Isso deixa-me com uma última pergunta — não conseguindo prever o futuro das drogas, qual é que gostaria que fosse?
Penso que se trata, de facto, de um processo cultural. A política é obviamente uma parte do processo e as leis também. Mas, como vimos nos últimos 50 anos, todo o quadro político-jurídico tem consistido em proibir as drogas — e falhou. Uma vez que a procura existe, ela encontra um caminho. O que eu gostaria de ver, e que estamos a começar a ver em alguns contextos, é uma mudança do comércio criminoso para a regulamentação legal, o que é muito difícil de fazer porque os vendedores ilegais vão continuar. Mas parece-me que, a partir do momento em que existe regulamentação legal, temos, por exemplo, informação sobre o conteúdo de um medicamento, informação sobre as dosagens, podemos controlar onde é anunciado, podemos controlar onde é vendido.
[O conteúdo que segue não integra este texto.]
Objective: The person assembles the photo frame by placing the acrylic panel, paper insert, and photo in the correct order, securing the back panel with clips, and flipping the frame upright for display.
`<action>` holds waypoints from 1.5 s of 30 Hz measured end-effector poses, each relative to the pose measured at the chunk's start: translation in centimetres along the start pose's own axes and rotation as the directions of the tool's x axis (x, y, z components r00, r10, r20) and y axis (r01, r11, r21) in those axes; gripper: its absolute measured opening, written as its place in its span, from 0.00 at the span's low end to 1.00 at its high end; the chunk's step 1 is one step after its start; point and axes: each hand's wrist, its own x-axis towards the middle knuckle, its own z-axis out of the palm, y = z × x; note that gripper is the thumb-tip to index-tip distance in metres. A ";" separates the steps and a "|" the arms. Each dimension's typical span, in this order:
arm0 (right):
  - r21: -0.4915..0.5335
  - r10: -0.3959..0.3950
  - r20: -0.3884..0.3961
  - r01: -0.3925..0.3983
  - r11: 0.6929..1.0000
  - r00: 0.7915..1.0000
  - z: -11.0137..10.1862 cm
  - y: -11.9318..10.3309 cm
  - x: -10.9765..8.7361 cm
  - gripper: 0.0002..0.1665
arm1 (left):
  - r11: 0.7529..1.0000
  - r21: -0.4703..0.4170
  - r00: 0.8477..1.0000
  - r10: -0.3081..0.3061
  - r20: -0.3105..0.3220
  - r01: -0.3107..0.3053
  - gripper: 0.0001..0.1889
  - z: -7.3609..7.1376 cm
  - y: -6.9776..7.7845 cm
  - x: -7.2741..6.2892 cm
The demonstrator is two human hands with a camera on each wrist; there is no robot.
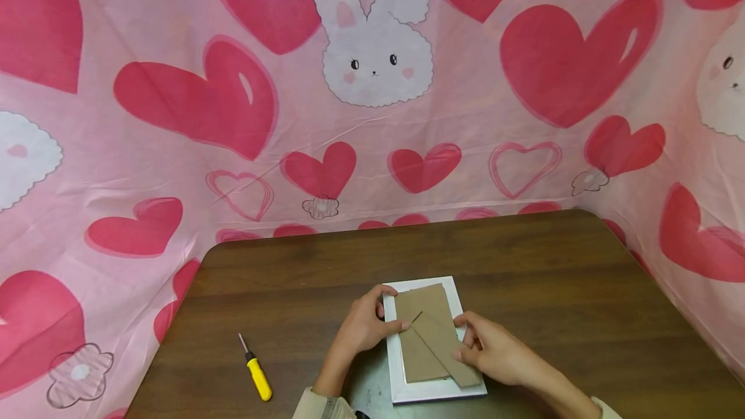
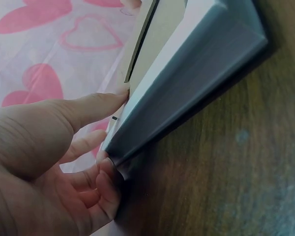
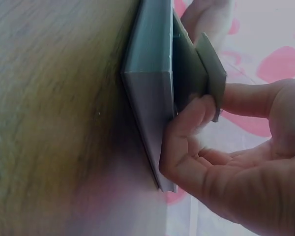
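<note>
Pink cloth [image 1: 372,129] printed with hearts and rabbits hangs behind a dark wooden table [image 1: 291,296]. On that wood, low in the head view and just right of centre, lies a white photo frame [image 1: 398,367], back up, its long axis running up the picture with the near end slightly to the right. Over its brown backing board [image 1: 418,357] a support leg [image 1: 445,341] slants from mid-left down to the lower right corner.

That slant matters most: the leg's free end is nearer my right hand [image 1: 495,351], its upper end beside my left thumb. My left hand [image 1: 363,322] grips the frame's left side, thumb on the board, fingers at the outer edge. My right thumb and a fingertip are closed in a pinch on the leg's edge; whether they catch the board too, I can't tell. The right wrist view shows a dark gap between board and frame. Well apart, at lower left, lies a yellow-handled screwdriver [image 1: 259,377].
</note>
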 end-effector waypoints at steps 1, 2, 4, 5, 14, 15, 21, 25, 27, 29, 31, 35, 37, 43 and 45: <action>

Além da regulamentação legal, também se pode abordar a questão através de outra lente, como creio ser o caso português, por exemplo: a descriminalização das drogas em Portugal reduziu muito o número de overdoses.
Sim, mas isso também teve a ver com a alocação de verbas em saúde pública para os tratamentos e para garantir que esse processo continua. Se simplesmente se desregulasse o esquema legal e não se fizesse mais nada, todos estes belos parques que vocês têm estariam cheios de pessoas a injetar drogas. Por isso, sim, também é necessária uma estratégia governamental e orçamentos para fazê-lo. Precisamos de uma série de ferramentas que possam atenuar os piores efeitos. Sei que é muito difícil para os governos fazerem isto, é muito mais fácil simplesmente “dizer que as drogas são más, não as tomem” e depois ignorá-las. É necessário um governo corajoso e muito eficiente para colocar as drogas sob regulamentação legal, mas esse é o melhor futuro.